A series of large-scale, interconnected cybercrime operations has been uncovered, exploiting outdated software, user trust in digital platforms, and the lure of quick financial gains to spread malware and carry out wire fraud.
A joint investigation by NordVPN’s Threat Intelligence team and TechRadar’s security researchers identified three major campaigns driving these activities.
The first campaign focuses on FCKeditor, an obsolete browser-based rich text editor once widely integrated into early content management systems, forums, and administrative dashboards. Although no longer supported, many prominent websites still run the software, making them attractive targets for attackers.
Previously, in February 2024, TechRadar highlighted how “dozens of educational websites” were manipulated through this vulnerability to contaminate search engine results, host phishing pages, and facilitate fraudulent schemes. Security researcher @g0njxa observed attacks targeting institutions such as MIT, Columbia University, Universitat de Barcelona, Auburn University, the University of Washington, Purdue, Tulane, Universidad Central del Ecuador, and the University of HawaiĘ»i. Government and corporate platforms, including those of Virginia, Austin, Texas, Spain, and Yellow Pages Canada, were also affected.
The root issue lies in a known vulnerability, CVE-2009-2265, which enables directory traversal attacks. This flaw allows remote attackers to place executable files in unauthorized locations. According to the report, cybercriminals have recently exploited this weakness to compromise over 1,300 high-value domains spanning government, corporate, and research sectors. Once infiltrated, these websites are used to distribute malware or redirect visitors to fraudulent e-commerce platforms and phishing portals.

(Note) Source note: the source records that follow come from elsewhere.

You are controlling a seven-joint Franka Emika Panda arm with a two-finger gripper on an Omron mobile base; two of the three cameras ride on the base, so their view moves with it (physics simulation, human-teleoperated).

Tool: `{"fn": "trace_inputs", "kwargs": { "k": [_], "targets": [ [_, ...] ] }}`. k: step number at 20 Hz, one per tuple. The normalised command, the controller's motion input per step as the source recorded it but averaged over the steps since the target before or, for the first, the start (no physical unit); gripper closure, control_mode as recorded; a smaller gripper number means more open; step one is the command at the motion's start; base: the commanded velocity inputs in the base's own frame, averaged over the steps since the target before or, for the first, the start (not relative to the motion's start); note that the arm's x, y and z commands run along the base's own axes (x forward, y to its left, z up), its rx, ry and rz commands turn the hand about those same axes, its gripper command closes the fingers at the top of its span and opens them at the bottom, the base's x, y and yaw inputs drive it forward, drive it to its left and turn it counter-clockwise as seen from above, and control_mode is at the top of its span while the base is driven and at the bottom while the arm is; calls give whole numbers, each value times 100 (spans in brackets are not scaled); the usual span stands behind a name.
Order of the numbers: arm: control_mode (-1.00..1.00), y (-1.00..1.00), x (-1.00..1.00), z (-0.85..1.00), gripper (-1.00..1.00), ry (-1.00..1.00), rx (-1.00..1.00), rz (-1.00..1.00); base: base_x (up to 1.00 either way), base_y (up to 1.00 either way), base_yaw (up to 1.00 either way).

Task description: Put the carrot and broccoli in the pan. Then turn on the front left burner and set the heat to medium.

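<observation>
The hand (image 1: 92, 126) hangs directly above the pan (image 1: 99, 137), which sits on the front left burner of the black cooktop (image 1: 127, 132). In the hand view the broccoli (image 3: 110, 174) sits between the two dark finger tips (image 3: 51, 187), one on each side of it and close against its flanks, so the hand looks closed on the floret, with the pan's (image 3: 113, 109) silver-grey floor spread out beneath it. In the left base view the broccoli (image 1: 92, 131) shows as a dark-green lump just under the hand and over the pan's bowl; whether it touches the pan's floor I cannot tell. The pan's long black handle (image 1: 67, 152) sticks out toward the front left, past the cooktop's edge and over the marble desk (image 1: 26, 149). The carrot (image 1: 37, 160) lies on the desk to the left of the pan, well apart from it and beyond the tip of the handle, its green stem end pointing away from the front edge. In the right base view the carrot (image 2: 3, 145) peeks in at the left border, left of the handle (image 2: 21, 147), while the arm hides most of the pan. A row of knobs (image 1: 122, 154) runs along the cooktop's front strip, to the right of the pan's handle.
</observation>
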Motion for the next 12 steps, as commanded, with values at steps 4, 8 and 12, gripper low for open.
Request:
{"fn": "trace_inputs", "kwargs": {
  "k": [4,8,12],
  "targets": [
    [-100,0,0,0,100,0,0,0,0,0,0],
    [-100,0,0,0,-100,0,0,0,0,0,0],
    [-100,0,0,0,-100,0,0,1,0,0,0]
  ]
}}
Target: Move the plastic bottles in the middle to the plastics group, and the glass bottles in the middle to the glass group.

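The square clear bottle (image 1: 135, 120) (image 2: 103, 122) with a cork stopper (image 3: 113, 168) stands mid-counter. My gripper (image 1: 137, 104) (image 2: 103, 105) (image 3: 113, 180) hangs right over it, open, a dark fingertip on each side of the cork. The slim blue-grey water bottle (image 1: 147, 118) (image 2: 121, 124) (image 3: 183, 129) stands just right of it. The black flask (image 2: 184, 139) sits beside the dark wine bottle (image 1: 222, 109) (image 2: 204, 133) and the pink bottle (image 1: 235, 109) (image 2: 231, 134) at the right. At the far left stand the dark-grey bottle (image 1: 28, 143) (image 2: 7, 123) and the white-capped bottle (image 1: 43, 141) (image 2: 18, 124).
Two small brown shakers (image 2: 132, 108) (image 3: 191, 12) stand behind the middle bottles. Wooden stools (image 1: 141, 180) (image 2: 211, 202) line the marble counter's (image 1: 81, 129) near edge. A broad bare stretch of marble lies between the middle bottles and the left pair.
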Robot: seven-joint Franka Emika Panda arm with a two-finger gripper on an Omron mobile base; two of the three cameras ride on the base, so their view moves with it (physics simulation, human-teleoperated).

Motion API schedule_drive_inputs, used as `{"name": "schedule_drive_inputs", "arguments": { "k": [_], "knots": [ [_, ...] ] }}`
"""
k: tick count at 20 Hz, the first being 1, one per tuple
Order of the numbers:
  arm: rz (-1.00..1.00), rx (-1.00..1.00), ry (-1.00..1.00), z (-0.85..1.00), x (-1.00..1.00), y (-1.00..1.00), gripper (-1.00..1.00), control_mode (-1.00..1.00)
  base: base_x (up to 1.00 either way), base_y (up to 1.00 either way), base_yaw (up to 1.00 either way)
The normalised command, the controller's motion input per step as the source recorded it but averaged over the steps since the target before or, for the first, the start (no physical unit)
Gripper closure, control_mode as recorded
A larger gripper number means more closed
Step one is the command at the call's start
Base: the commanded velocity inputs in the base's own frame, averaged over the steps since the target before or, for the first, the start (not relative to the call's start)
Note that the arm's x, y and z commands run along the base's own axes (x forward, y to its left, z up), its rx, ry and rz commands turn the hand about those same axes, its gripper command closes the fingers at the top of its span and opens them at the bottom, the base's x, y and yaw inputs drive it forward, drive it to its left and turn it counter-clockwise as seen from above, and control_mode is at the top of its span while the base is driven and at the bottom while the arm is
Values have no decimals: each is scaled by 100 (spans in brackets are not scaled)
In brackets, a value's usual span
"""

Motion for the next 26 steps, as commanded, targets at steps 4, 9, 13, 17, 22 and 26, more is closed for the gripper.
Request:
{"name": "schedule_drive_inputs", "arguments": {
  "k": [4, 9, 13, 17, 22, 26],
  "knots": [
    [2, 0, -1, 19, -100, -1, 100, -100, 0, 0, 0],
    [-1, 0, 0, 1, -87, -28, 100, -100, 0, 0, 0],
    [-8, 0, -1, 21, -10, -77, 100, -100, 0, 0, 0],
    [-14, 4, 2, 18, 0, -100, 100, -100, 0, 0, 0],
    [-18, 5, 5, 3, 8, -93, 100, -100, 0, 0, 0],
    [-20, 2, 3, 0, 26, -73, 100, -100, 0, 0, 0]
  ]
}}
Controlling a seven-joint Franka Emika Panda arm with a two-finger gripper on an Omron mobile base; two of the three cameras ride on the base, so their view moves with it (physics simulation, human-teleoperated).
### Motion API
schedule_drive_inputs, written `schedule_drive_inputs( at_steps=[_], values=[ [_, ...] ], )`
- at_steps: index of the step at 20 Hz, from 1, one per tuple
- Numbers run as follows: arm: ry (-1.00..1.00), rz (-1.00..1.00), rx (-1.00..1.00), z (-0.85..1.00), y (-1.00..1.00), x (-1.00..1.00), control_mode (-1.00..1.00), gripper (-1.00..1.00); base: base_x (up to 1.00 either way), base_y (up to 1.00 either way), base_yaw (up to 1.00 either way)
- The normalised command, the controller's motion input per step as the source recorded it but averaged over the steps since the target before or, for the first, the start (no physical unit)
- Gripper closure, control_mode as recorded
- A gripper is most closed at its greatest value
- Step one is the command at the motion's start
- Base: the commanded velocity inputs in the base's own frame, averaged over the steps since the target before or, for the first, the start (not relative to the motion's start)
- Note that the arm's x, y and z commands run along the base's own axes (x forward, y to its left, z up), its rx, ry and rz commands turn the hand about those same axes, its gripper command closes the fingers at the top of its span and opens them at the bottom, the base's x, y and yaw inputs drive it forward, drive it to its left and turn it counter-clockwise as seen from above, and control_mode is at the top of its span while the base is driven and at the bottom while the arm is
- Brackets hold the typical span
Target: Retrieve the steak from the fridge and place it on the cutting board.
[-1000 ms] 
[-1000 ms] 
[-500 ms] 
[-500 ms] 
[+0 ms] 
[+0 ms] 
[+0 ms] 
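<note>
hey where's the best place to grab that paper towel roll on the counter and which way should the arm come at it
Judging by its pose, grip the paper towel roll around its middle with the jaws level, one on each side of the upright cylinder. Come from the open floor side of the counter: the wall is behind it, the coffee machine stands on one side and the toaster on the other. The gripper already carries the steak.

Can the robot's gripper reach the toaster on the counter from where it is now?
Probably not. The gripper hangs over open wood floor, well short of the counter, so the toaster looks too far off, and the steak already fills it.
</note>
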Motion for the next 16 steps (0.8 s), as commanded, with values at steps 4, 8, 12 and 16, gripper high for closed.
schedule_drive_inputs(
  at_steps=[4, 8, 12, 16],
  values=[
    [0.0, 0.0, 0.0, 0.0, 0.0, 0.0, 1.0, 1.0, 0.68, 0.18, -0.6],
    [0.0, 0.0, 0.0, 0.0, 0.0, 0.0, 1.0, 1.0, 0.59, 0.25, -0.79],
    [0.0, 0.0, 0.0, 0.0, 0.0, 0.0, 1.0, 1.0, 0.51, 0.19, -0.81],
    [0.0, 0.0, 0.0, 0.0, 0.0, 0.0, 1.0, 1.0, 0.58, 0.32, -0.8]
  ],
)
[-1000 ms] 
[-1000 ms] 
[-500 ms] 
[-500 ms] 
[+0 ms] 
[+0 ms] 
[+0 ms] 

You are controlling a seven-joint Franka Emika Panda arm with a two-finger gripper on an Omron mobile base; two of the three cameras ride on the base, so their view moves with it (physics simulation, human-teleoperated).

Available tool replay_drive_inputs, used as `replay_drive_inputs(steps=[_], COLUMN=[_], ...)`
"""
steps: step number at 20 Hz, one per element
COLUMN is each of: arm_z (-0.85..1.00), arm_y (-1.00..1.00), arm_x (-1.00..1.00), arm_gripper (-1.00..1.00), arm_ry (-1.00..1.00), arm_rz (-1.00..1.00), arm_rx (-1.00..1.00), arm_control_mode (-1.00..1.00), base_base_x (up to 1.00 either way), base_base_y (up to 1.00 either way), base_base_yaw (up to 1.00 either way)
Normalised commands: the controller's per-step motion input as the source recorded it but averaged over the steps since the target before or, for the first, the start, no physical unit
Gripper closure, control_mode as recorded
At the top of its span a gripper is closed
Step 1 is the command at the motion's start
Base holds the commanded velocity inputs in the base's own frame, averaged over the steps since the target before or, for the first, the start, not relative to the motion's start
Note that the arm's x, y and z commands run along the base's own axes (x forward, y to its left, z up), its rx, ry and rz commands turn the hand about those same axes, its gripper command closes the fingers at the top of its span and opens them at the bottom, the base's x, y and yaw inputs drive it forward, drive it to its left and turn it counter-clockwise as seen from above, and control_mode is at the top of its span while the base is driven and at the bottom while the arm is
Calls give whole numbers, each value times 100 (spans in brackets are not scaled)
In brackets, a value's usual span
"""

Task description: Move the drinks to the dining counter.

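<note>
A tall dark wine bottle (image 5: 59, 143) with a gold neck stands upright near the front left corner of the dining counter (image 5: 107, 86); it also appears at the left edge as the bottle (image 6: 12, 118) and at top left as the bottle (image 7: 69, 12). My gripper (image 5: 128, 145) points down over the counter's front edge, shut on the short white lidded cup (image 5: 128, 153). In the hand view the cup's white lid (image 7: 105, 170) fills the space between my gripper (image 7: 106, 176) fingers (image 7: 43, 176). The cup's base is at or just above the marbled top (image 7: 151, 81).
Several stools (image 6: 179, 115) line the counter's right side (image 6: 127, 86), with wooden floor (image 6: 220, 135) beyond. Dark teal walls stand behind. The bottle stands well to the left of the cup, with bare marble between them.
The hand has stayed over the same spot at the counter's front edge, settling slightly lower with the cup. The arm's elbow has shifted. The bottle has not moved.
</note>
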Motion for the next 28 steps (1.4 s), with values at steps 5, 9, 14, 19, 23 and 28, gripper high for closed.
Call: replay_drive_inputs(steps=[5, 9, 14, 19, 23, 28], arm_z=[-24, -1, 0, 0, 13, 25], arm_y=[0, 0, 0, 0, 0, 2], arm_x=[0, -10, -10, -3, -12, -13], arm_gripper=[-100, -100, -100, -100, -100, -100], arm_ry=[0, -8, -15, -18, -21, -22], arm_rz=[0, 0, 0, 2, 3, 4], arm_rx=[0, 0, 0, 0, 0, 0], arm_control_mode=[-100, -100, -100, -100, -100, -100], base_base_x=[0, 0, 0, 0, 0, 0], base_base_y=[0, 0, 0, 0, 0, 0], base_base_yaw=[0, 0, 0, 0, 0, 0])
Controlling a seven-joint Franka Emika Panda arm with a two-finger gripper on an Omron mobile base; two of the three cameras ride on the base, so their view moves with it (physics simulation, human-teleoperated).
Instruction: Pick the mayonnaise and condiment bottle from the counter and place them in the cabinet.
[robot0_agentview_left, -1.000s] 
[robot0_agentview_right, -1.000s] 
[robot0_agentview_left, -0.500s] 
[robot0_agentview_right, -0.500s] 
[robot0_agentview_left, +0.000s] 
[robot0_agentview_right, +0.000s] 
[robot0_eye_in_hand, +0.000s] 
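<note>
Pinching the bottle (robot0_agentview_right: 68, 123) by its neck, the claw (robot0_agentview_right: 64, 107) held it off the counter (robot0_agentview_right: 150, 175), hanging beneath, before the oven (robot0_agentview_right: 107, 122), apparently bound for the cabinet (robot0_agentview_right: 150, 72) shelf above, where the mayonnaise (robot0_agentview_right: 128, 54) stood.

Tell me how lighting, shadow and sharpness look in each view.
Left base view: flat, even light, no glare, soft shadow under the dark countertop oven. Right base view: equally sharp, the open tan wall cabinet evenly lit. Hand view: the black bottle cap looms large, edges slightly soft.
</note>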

The second campaign involves a “highly organized” phishing operation designed to trick victims into transferring money. It typically begins with an email claiming a significant cryptocurrency deposit—often 15 bitcoin—has been made into a newly created wallet. Victims receive login credentials and a link that leads to a counterfeit exchange or wallet interface displaying the fake balance.
To access the funds, users are prompted to pay “gas fees” or “taxes.” Any payments made are ultimately stolen by the attackers. Investigators identified more than 100 active domains supporting this scheme.
“This is social engineering at an elite scale,” said Domininkas Virbickas, Product Director at NordVPN. “Criminals are leveraging the allure – and confusion – of cryptocurrency to reinvent old scams in new digital forms.”
The third operation is even more extensive, involving over 800 fraudulent e-commerce websites spanning categories such as fashion, automotive, and health products. Linked to a single Chinese-speaking threat actor, the network uses platforms like WordPress, WooCommerce, and Elementor to rapidly deploy convincing storefronts.
These fake shops promote heavily discounted, limited-time deals designed to create urgency and suppress consumer skepticism. Unsuspecting buyers complete transactions but never receive the promised goods.
“This network demonstrates the industrialization of online fraud,” added Virbickas. “Automation and template-based site creation now allow single actors to manage entire fraudulent ecosystems that mimic legitimate online retail.”
“These “shops” lure victims with unrealistic offers, creating urgency and bypassing consumer skepticism. Indicators of Chinese origin include untranslated Chinese characters and localized file artifacts across the network. NordVPN linked the sites through shared digital fingerprints and discovered consistent hosting under the registrar Spaceship, Inc.” says Domininkas Virbickas.